== Segment start ==
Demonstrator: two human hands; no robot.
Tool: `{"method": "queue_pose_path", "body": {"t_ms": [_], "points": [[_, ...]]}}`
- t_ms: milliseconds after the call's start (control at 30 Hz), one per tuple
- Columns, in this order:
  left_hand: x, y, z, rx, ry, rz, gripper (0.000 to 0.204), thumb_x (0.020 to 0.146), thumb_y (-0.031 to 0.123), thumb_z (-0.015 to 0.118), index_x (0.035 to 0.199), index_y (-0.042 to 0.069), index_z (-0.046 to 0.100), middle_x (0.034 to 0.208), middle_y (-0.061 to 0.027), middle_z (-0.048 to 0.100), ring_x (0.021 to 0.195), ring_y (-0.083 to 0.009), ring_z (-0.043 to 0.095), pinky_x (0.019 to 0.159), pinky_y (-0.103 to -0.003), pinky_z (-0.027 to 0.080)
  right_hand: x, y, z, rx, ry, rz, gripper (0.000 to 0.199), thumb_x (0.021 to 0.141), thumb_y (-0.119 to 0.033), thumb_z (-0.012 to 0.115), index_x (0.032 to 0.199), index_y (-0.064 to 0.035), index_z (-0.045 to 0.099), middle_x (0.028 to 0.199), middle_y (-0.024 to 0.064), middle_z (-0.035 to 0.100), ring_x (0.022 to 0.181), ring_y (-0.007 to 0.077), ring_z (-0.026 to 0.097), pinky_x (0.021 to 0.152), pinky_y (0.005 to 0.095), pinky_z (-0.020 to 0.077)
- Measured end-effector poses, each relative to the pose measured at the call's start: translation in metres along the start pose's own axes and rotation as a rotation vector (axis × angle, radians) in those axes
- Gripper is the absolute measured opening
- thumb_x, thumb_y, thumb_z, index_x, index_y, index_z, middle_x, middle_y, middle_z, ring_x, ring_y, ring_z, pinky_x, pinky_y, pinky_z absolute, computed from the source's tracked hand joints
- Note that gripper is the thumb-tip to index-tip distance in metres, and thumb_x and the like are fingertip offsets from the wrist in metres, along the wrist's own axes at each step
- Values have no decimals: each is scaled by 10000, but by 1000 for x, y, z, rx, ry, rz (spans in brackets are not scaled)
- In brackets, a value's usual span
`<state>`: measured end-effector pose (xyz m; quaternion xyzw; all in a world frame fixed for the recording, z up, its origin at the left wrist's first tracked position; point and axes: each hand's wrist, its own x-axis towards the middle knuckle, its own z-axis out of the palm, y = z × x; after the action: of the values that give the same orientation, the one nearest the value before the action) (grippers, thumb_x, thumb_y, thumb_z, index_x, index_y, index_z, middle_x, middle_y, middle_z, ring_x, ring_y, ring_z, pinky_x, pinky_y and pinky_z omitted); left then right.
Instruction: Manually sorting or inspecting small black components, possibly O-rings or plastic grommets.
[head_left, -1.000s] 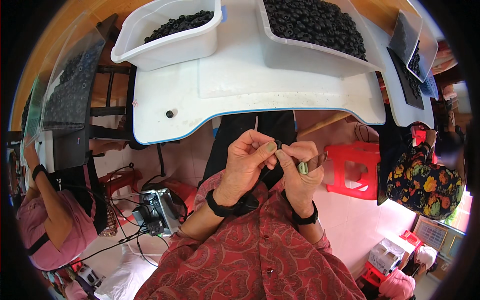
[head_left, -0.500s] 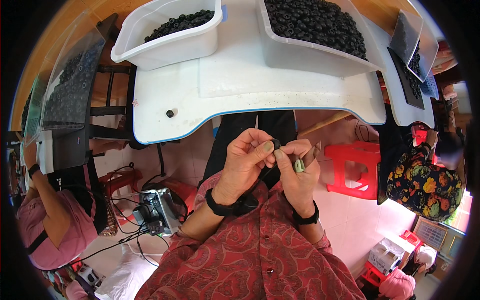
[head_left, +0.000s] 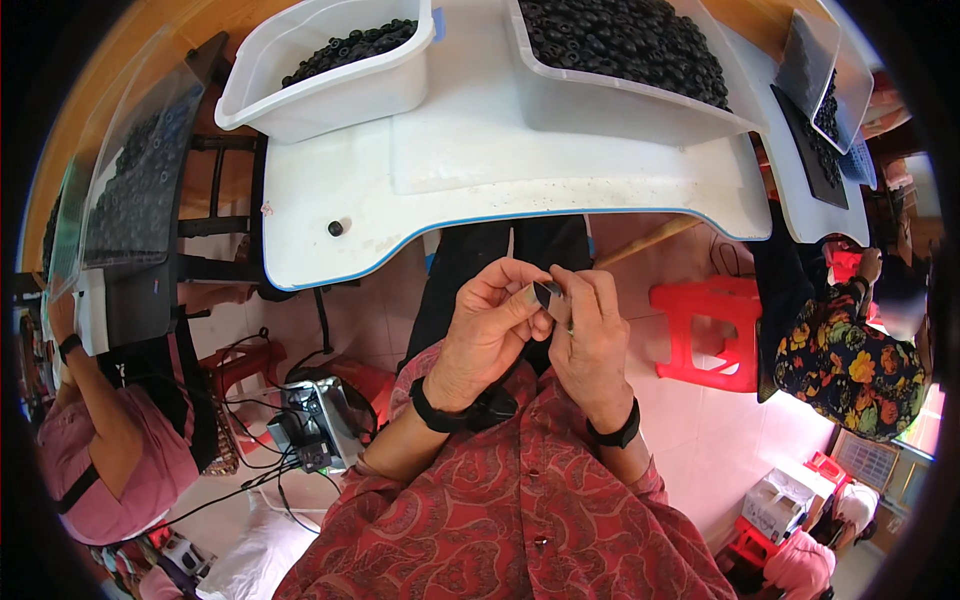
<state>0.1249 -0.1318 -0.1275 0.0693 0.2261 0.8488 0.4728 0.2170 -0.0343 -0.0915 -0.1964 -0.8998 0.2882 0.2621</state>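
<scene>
Two white tubs (head_left: 330, 85) hold black rings (head_left: 350, 45).

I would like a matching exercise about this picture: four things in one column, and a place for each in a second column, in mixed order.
Things:
1. small dark piece
2. loose black ring
3. red stool
4. left white tub

Places:
A. on the floor, right of the hands
B. alone on the white table, near its front edge
C. at the back of the table, filled with black rings
D. between the fingertips of both hands

Pairs: 1-D, 2-B, 3-A, 4-C
</scene>
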Motion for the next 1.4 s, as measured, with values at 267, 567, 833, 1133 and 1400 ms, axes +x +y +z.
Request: {"method": "queue_pose_path", "body": {"t_ms": [267, 567, 833, 1133, 1400], "points": [[0, -1, 0, -14, -24, -30, 147, 928, 50, 581, 1062, -9, 578, 863, -90, 640, 703, -124, 599, 635, -235, 504, 2, 2, 0, -119, 19, -55, 341, 764, 1, 674, 1098, -18, 611, 966, 95, 547, 693, 272, 638, 537, 352, 515], [-1, 1, 0, -15, -23, -35, 130, 923, 57, 594, 1039, 2, 575, 839, -74, 636, 700, -118, 601, 618, -231, 501, 1, -2, -2, -111, -36, -16, 362, 762, 27, 645, 1117, -32, 612, 970, 109, 551, 740, 295, 640, 578, 377, 522], [-5, 5, 12, 3, -133, -40, 114, 910, 80, 630, 981, 6, 582, 898, -117, 640, 616, -114, 485, 522, -248, 349, -2, 30, 6, -158, -50, 154, 228, 839, -20, 603, 1064, -50, 590, 949, 138, 551, 734, 370, 617, 585, 450, 500], [1, 1, 0, -83, -59, -39, 107, 916, 28, 610, 1019, 4, 592, 818, -85, 651, 659, -110, 621, 547, -237, 479, 0, 1, -3, -31, -14, 15, 301, 778, 52, 617, 1068, -26, 616, 941, 123, 567, 726, 317, 635, 582, 379, 513], [-3, 3, 6, -3, -61, -32, 146, 928, 99, 606, 1031, 7, 558, 833, -25, 601, 642, -57, 547, 574, -191, 445, -1, -6, -7, -131, -28, -32, 377, 735, 71, 624, 1097, -33, 615, 954, 109, 560, 718, 293, 642, 566, 374, 522]]}}
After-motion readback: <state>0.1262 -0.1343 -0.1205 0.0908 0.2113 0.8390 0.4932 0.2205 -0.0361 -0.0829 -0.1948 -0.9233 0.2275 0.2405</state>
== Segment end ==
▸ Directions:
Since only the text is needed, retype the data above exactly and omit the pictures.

▸ Solution for this problem:
Demonstrator: two human hands; no robot.
Tool: `{"method": "queue_pose_path", "body": {"t_ms": [_], "points": [[_, ...]]}}`
- t_ms: milliseconds after the call's start (control at 30 Hz), one per tuple
- Columns, in this order:
  left_hand: x, y, z, rx, ry, rz, gripper (0.000 to 0.204), thumb_x (0.020 to 0.146), thumb_y (-0.031 to 0.123), thumb_z (-0.015 to 0.118), index_x (0.035 to 0.199), index_y (-0.042 to 0.069), index_z (-0.046 to 0.100), middle_x (0.034 to 0.208), middle_y (-0.061 to 0.027), middle_z (-0.048 to 0.100), ring_x (0.021 to 0.195), ring_y (-0.083 to 0.009), ring_z (-0.043 to 0.095), pinky_x (0.019 to 0.159), pinky_y (-0.103 to -0.003), pinky_z (-0.027 to 0.080)
  right_hand: x, y, z, rx, ry, rz, gripper (0.000 to 0.199), thumb_x (0.021 to 0.141), thumb_y (-0.119 to 0.033), thumb_z (-0.012 to 0.115), index_x (0.032 to 0.199), index_y (-0.064 to 0.035), index_z (-0.045 to 0.099), middle_x (0.028 to 0.199), middle_y (-0.024 to 0.064), middle_z (-0.035 to 0.100), ring_x (0.022 to 0.181), ring_y (-0.007 to 0.077), ring_z (-0.026 to 0.097), pinky_x (0.021 to 0.152), pinky_y (0.005 to 0.095), pinky_z (-0.020 to 0.077)
- Measured end-effector poses, each relative to the pose measured at the call's start: translation in metres along the start pose's own axes and rotation as a rotation vector (axis × angle, radians) in those axes
- Gripper is the absolute measured opening
- thumb_x, thumb_y, thumb_z, index_x, index_y, index_z, middle_x, middle_y, middle_z, ring_x, ring_y, ring_z, pinky_x, pinky_y, pinky_z absolute, computed from the source's tracked hand joints
- Note that gripper is the thumb-tip to index-tip distance in metres, and thumb_x and the like are fingertip offsets from the wrist in metres, along the wrist's own axes at each step
- Values have no decimals: each is scaled by 10000, but by 1000 for x, y, z, rx, ry, rz (spans in brackets are not scaled)
- In brackets, a value's usual span
`<state>`: measured end-effector pose (xyz m; quaternion xyzw; all in a world frame fixed for the recording, z up, its origin at the left wrist's first tracked position; point and axes: each hand's wrist, its own x-axis towards the middle knuckle, its own z-axis out of the palm, y = z × x; after the action: of the values that give the same orientation, the one nearest the value before the action) (grippers, thumb_x, thumb_y, thumb_z, index_x, index_y, index_z, middle_x, middle_y, middle_z, ring_x, ring_y, ring_z, pinky_x, pinky_y and pinky_z omitted); left then right.
Instruction: Manually sorting or inspecting small black components, possibly O-rings or plastic grommets.
[head_left, -1.000s] 
[head_left, -0.500s] 
[head_left, +0.000s] 
<state>0.1249 -0.1318 -0.1275 0.0693 0.2261 0.8488 0.4728 0.2170 -0.0343 -0.0915 -0.1964 -0.8998 0.2882 0.2621</state>
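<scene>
Two white tubs (head_left: 330, 85) hold black rings (head_left: 350, 45).

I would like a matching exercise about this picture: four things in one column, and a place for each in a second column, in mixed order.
Things:
1. small dark piece
2. loose black ring
3. red stool
4. left white tub

Places:
A. on the floor, right of the hands
B. alone on the white table, near its front edge
C. at the back of the table, filled with black rings
D. between the fingertips of both hands

Pairs: 1-D, 2-B, 3-A, 4-C
</scene>
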Motion for the next 1.4 s, as measured, with values at 267, 567, 833, 1133 and 1400 ms, axes +x +y +z.
Request: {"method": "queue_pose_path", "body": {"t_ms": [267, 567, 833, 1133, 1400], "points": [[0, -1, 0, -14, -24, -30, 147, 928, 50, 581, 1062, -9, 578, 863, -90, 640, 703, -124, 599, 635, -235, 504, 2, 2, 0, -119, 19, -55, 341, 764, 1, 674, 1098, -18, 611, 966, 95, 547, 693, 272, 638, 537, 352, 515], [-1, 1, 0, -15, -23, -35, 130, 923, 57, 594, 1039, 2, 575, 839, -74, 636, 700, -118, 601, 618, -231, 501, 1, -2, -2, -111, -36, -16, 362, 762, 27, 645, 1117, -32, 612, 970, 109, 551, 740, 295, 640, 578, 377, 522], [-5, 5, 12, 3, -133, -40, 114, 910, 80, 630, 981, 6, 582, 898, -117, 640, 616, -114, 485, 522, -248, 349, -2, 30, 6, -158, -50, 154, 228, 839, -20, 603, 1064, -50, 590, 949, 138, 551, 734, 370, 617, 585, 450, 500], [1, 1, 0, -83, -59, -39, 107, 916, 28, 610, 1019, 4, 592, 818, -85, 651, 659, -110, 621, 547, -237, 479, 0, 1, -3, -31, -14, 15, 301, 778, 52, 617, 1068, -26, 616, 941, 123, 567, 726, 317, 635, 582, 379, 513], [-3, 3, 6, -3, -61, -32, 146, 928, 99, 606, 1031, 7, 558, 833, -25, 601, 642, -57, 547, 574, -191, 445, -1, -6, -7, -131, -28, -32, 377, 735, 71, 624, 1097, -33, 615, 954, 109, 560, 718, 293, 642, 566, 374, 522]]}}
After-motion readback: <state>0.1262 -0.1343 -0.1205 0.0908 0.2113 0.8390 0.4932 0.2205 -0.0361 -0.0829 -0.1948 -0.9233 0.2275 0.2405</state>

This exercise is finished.